**What to do**. Once the pictures are set aside, transcribe each line of the data exactly.

**Dataset excerpt**.

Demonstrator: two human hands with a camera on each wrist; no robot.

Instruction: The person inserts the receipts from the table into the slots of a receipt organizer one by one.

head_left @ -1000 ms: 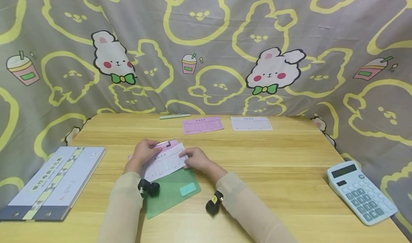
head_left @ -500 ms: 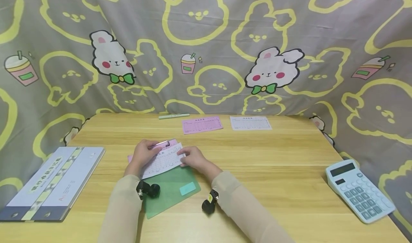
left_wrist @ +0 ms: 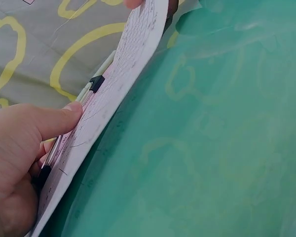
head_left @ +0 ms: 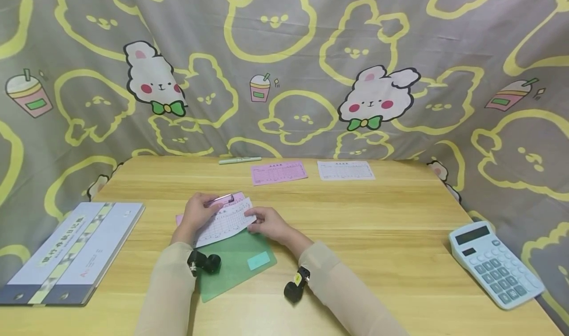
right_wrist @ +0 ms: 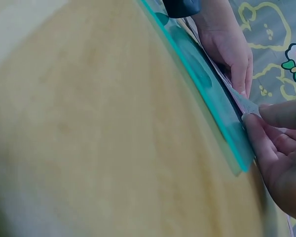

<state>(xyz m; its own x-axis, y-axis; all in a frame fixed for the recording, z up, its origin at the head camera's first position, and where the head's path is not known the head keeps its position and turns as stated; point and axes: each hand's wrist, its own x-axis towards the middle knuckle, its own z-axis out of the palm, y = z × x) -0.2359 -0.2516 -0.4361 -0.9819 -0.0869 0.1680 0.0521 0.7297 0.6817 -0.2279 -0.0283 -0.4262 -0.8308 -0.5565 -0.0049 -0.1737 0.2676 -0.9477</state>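
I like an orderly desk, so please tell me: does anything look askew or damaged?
The green plastic folder sits slanted relative to the desk, and the white printed form held by the right hand is bowed, likely from handling. I see no spill or damage.

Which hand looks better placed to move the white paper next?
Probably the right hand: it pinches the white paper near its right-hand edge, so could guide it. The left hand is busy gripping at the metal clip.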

**Output for this exercise**.
Demonstrator: two human hands with a camera on each wrist; no robot.

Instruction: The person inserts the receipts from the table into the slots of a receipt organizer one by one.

head_left @ -1000 ms: 
head_left @ -500 ms: 
left_wrist @ +0 ms: 
head_left @ +0 ms: 
right_wrist @ +0 ms: 

<state>(xyz m; its own x-axis, y-axis; all in a frame fixed for the recording, z up, its origin at the head camera's first position, and where the head's path is not known the head keeps its position and turns as stated; point and axes: each hand's wrist, its own x-axis towards the middle knuckle, its own z-axis out of the palm, y = z × x) -0.2359 -0.2516 -0.4361 -0.9819 -0.0869 0.1680 0.0521 0.7297 0.6817 -0.2279 -0.0283 -0.4262 -0.8308 -0.5565 -0.0049 -0.1737 0.2676 -0.9477</state>
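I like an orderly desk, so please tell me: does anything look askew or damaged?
The green plastic folder sits slanted relative to the desk, and the white printed form held by the right hand is bowed, likely from handling. I see no spill or damage.

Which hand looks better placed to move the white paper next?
Probably the right hand: it pinches the white paper near its right-hand edge, so could guide it. The left hand is busy gripping at the metal clip.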

Nothing else belongs in this answer.